Malaysia’s exchange remains dominated by mature, traditional businesses that meet historical profit and cash-flow listing tests.
By contrast, high-growth sectors such as technology, software, artificial intelligence (AI) and digital platforms, now the main drivers of global market liquidity and valuation rerating, remain somewhat under-represented.
This is not due to a lack of entrepreneurial capability. Rather, it reflects a framework that is misaligned with modern growth business models.
High-growth companies typically invest heavily before turning profitable.
Requiring positive operating cash flows at the point of listing places Malaysia at a competitive disadvantage and explains why companies such as Grab ultimately chose to list overseas.
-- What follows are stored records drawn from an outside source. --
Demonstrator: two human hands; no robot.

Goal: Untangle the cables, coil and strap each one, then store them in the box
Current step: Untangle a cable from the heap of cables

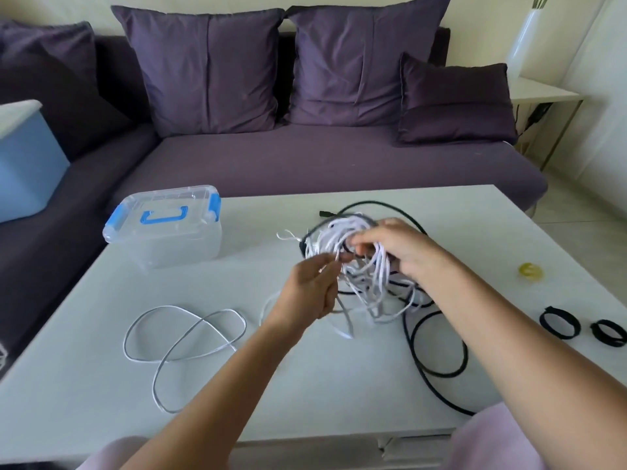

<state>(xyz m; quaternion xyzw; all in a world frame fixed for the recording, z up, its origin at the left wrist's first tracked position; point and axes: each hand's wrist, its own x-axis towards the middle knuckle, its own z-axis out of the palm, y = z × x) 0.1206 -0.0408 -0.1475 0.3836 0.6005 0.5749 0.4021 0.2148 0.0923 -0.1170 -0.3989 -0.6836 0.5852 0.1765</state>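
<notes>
While the tangle of white cables (339,239) is held above the white table (84,334) by the right hand (403,249), fingers curled into it, one strand is pinched by the left hand (312,290); the lidded box (166,232) is set at far left.

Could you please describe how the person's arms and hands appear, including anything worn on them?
The left hand and the right hand are bare, with no gloves. Both forearms are uncovered down to the frame's lower edge, so no sleeves show. Neither wrist carries a watch or bracelet. Rings cannot be told through the blur. Pale pink clothing shows at the bottom edge.
</notes>
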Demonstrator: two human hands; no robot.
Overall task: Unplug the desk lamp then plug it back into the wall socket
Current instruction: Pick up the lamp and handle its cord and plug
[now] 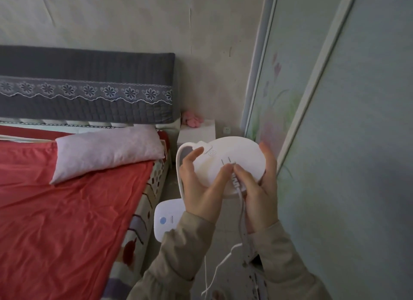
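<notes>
Nearest the camera, two beige sleeves point(178, 255) come up from the bottom edge, and a white cord point(241, 212) runs up between the wrists, with a looser loop of it dangling low near the sleeves.

The right hand point(259, 188) has the plug point(235, 179) pinched between thumb and forefinger, a closed grip on the ribbed body, its two flat prongs pointing up and away over the white disc behind. The other fingers of that hand wrap round the disc's right edge.

The left hand point(201, 188) cradles the desk lamp point(232, 159) from the left, a partly closed grip, thumb lying against the plug beside the right thumb, fingers spread over the round white piece. A curved white neck loops off its left side. So the lamp is up in both hands, off any surface, plug out of the wall.

Just below the left wrist, a white device with a blue button point(166, 219) sits low beside the bed.

To the left, the bed point(67, 199) with red sheet and a pale pink pillow point(107, 156), grey quilted headboard cover point(87, 85) behind.

Farther back, a white nightstand point(196, 132) with something pink point(192, 120) on top, and just right of it, low on the wall, the wall socket point(227, 130). A wardrobe door with a floral pattern point(272, 103) fills the right.
</notes>
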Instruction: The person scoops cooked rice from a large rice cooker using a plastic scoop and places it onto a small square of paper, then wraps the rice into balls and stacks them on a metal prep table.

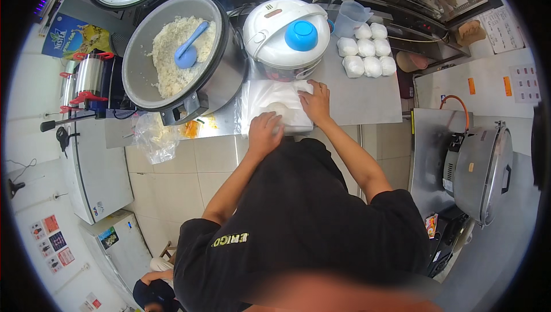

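Note:
A stack of white wrapping sheets (256, 97) lies on the metal table in front of me, with a pale rounded mound (277, 108), apparently rice, on top. My left hand (266, 135) rests at the stack's near edge, fingers apart and touching the lower side of the mound. At the stack's right edge, my right hand (316, 102) has its fingertips on the top sheet and seems to pinch it. Several white wrapped bundles (366, 48) sit in rows to the right. On the left, a large open rice cooker (134, 62) holds cooked rice (165, 51) and a blue rice paddle (189, 49).
Behind the stack stands a white lidded rice container (267, 24) with a blue bowl (301, 36) on its lid. A clear plastic jug (349, 19) is near the bundles. A plastic bag (157, 140) hangs over the front edge. Another person (153, 288) is at lower left.

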Available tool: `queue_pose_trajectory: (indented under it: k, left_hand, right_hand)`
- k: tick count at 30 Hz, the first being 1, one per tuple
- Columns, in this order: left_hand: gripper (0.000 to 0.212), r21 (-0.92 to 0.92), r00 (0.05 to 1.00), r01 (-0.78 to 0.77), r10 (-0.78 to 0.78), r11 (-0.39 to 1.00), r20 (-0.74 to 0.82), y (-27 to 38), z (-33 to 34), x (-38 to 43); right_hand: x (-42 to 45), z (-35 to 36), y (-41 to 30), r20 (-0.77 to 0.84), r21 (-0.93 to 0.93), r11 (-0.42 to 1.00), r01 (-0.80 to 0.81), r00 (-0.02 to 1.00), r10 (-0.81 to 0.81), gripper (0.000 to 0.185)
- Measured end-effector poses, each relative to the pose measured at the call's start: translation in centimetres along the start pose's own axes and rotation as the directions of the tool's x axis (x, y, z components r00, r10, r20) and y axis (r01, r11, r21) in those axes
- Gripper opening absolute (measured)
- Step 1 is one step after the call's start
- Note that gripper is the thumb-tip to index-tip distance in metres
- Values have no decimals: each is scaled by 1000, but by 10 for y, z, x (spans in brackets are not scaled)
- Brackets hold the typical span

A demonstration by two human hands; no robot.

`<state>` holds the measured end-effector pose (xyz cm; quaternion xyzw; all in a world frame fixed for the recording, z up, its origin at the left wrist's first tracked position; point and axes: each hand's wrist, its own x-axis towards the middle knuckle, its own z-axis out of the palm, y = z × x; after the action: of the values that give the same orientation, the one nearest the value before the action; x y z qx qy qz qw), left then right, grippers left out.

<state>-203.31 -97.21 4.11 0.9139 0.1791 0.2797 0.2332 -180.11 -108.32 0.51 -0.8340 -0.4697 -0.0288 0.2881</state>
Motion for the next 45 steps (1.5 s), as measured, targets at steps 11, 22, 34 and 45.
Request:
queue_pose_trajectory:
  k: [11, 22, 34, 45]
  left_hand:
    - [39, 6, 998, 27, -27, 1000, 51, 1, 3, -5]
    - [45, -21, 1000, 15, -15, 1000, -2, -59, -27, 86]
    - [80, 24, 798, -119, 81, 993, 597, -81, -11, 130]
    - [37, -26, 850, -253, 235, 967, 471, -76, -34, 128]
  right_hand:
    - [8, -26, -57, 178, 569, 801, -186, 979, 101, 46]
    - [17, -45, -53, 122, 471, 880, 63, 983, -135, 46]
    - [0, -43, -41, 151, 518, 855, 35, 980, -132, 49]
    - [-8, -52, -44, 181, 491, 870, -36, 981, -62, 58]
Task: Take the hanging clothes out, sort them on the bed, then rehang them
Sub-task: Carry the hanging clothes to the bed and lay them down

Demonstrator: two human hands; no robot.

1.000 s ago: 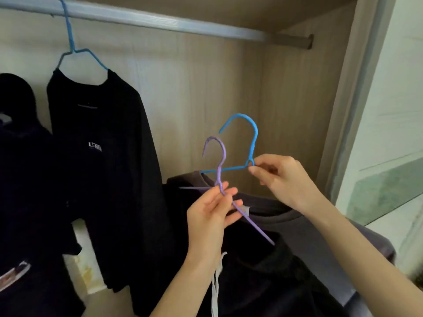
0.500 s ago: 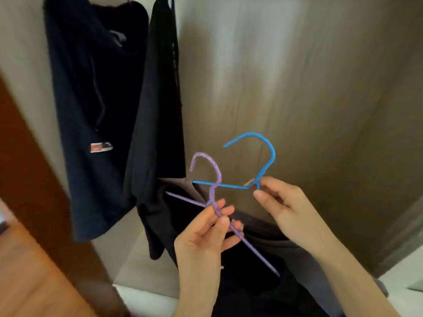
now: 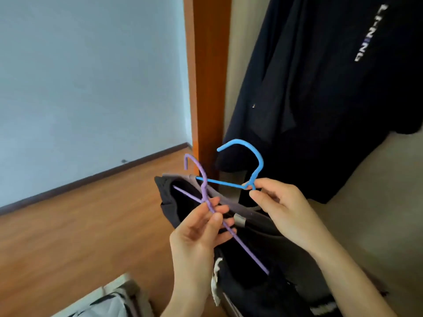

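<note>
Left hand [image 3: 198,235]: pinches purple hanger [image 3: 204,184] neck; one arm buried in dark clothes [image 3: 263,244]
Right hand [image 3: 282,210]: pinches blue hanger [image 3: 261,162] neck
Room: wood floor [image 3: 80,225] leftward

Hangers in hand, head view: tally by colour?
blue hanger: 1, pinched by the right hand
purple hanger: 1, gripped by the left hand
Total: 2
</note>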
The recent market segmentation consultation conducted by the SC, which proposed removing positive operating cash flow as a key requirement along with other changes, should be lauded as it clearly demonstrates that the authorities have acknowledged structural issues and are seeking immediate modifications.
CMP4 should therefore aim to move towards a more forward-looking assessment of listing suitability, supported by robust disclosure, rather than rigid reliance on backward-looking profitability metrics.
Differentiate through M&A-led listings supported by a pragmatic approach for foreign ones
Malaysia cannot realistically compete with the United States, Hong Kong or Singapore for top-tier global technology listings.
However, it can position itself as a credible regional platform for M&A-driven listings and corporate transformation. This is our nation’s “sweet spot”.
Liberalising the RTO and BDL framework – with greater emphasis on market capitalisation thresholds rather than narrow profit or sector tests – would allow Bursa Malaysia to attract well-managed mid-tier regional companies.
These transactions introduce new sectors, seeking to increase liquidity while expanding the investor base and reducing execution risk for issuers.
At the same time, regulatory thresholds for privatisations should be made more stringent.
While M&A strengthens the market, delistings weaken it.
CMP4 should therefore aim to actively discourage unnecessary exits from the public market.
Foreign listings should continue to be encouraged, but with a pragmatic shift in emphasis.
Rather than relying solely on traditional IPOs, Malaysia should welcome foreign companies through M&A routes (RTO or BDL) that allow them to acquire or merge with existing listed entities.
For many second- and third-tier regional companies, this approach offers faster market access, lower execution risk and built-in capital flexibility.
Some Malaysian companies with strong cash reserves could serve as potential hosts for mid- and second-tier AI or information technology companies – which typically cannot meet the profit test or qualify as IPOs – to consider listing on Bursa Malaysia, provided that market capitalisation can be included as a criterion for RTO or BDL consideration.
Over time, such transactions can significantly enhance the diversity and dynamism of Bursa Malaysia.
As Malaysia’s capital market evolves, regulators must learn to trust market maturity while ensuring advisers, promoters, and issuers uphold high standards of disclosure and conduct.
Today’s investors are sharper, savvier and better equipped to act when information is clear, timely, and complete.
The success of CMP4 therefore hinges on striking the right balance: giving companies the flexibility to raise capital and transform, while safeguarding minority shareholders and enforcing rules credibly.
If we get this right, Malaysia’s capital market stands to regain depth and liquidity, emerging stronger, more competitive and future-ready for the investment community today and the next generation to come.